» **What to work on**
Write the data out again, exactly as given.
..............................
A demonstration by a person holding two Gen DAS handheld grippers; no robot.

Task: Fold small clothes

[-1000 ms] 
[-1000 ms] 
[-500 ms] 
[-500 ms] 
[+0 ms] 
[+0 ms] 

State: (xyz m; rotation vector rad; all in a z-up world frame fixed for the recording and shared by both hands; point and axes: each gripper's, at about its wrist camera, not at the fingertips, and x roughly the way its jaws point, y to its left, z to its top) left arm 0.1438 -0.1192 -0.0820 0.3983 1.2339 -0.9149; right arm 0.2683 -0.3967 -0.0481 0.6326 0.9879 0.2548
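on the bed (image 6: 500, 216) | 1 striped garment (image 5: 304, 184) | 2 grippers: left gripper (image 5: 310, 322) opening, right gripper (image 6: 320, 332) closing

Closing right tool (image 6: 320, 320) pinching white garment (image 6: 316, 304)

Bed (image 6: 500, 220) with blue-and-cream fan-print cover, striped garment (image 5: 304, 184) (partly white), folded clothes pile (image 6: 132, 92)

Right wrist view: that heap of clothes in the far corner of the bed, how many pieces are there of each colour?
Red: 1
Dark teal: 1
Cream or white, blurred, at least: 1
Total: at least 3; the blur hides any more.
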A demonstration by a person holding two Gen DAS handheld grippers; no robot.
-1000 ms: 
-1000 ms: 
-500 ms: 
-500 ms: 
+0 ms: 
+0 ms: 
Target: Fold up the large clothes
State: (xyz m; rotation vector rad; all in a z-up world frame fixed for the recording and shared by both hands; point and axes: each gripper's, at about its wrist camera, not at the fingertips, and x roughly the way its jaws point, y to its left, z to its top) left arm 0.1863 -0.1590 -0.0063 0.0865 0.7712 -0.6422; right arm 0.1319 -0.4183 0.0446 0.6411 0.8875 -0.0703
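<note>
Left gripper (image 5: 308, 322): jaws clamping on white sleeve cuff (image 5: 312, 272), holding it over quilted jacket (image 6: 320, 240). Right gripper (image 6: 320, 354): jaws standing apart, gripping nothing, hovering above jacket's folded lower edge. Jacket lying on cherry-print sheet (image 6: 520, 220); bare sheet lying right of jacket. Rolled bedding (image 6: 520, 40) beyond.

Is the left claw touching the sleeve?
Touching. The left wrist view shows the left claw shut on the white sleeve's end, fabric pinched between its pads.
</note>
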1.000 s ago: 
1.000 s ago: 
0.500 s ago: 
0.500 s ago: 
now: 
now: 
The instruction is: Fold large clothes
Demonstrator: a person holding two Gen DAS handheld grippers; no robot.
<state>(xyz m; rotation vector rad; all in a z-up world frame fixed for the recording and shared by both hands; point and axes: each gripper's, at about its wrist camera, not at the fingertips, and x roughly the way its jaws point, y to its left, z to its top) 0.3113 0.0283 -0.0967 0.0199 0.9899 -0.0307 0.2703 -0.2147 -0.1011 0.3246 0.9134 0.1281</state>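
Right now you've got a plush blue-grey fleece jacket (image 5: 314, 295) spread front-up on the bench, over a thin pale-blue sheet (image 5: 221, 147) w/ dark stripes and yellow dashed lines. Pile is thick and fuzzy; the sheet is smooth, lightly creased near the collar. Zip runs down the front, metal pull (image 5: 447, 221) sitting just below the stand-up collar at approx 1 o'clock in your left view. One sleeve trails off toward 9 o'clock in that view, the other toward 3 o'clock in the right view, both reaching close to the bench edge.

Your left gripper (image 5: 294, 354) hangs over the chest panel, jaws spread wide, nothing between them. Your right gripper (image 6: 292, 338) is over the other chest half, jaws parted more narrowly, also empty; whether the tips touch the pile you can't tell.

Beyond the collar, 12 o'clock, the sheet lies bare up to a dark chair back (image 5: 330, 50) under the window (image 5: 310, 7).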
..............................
» **Written answer**
A demonstration by a person holding two Gen DAS handheld grippers; no robot.

Task: Fold small clothes

[-1000 ms] 
[-1000 ms] 
[-500 ms] 
[-500 ms] 
[+0 ms] 
[+0 ms] 

State: (xyz m; rotation vector rad; all in a z-up world frame fixed for the recording and shared by both hands; point and axes: each gripper's, at about its wrist camera, not at the fingertips, and x roughly the way its jaws point, y to its left, z to its top) left arm 0.1438 -0.1192 -0.0820 0.3983 1.2339 -0.9149; right arm 0.2683 -0.3967 -0.0481 0.6326 0.9879 0.2548
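on the bed (image 6: 500, 216) | 1 striped garment (image 5: 304, 184) | 2 grippers: left gripper (image 5: 310, 322) opening, right gripper (image 6: 320, 332) closing

Closing right tool (image 6: 320, 320) pinching white garment (image 6: 316, 304)

Bed (image 6: 500, 220) with blue-and-cream fan-print cover, striped garment (image 5: 304, 184) (partly white), folded clothes pile (image 6: 132, 92)

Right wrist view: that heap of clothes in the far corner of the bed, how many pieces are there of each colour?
Red: 1
Dark teal: 1
Cream or white, blurred, at least: 1
Total: at least 3; the blur hides any more.
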A demonstration by a person holding two Gen DAS handheld grippers; no robot.
-1000 ms: 
-1000 ms: 
-500 ms: 
-500 ms: 
+0 ms: 
+0 ms: 
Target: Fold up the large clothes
State: (xyz m; rotation vector rad; all in a z-up world frame fixed for the recording and shared by both hands; point and axes: each gripper's, at about its wrist camera, not at the fingertips, and x roughly the way its jaws point, y to its left, z to its top) left arm 0.1863 -0.1590 -0.0063 0.0865 0.7712 -0.6422; right arm 0.1319 -0.4183 0.0446 0.6411 0.8875 -0.0703
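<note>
Left gripper (image 5: 308, 322): jaws clamping on white sleeve cuff (image 5: 312, 272), holding it over quilted jacket (image 6: 320, 240). Right gripper (image 6: 320, 354): jaws standing apart, gripping nothing, hovering above jacket's folded lower edge. Jacket lying on cherry-print sheet (image 6: 520, 220); bare sheet lying right of jacket. Rolled bedding (image 6: 520, 40) beyond.

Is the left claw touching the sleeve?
Touching. The left wrist view shows the left claw shut on the white sleeve's end, fabric pinched between its pads.
</note>
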1.000 s ago: 
1.000 s ago: 
0.500 s ago: 
0.500 s ago: 
now: 
now: 
The instruction is: Fold large clothes
Demonstrator: a person holding two Gen DAS handheld grippers; no robot.
<state>(xyz m; rotation vector rad; all in a z-up world frame fixed for the recording and shared by both hands; point and axes: each gripper's, at about its wrist camera, not at the fingertips, and x roughly the way its jaws point, y to its left, z to its top) 0.3113 0.0283 -0.0967 0.0199 0.9899 -0.0307 0.2703 -0.2147 -0.1011 0.3246 0.9134 0.1281</state>
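Right now you've got a plush blue-grey fleece jacket (image 5: 314, 295) spread front-up on the bench, over a thin pale-blue sheet (image 5: 221, 147) w/ dark stripes and yellow dashed lines. Pile is thick and fuzzy; the sheet is smooth, lightly creased near the collar. Zip runs down the front, metal pull (image 5: 447, 221) sitting just below the stand-up collar at approx 1 o'clock in your left view. One sleeve trails off toward 9 o'clock in that view, the other toward 3 o'clock in the right view, both reaching close to the bench edge.

Your left gripper (image 5: 294, 354) hangs over the chest panel, jaws spread wide, nothing between them. Your right gripper (image 6: 292, 338) is over the other chest half, jaws parted more narrowly, also empty; whether the tips touch the pile you can't tell.

Beyond the collar, 12 o'clock, the sheet lies bare up to a dark chair back (image 5: 330, 50) under the window (image 5: 310, 7).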

Work on the exercise is finished.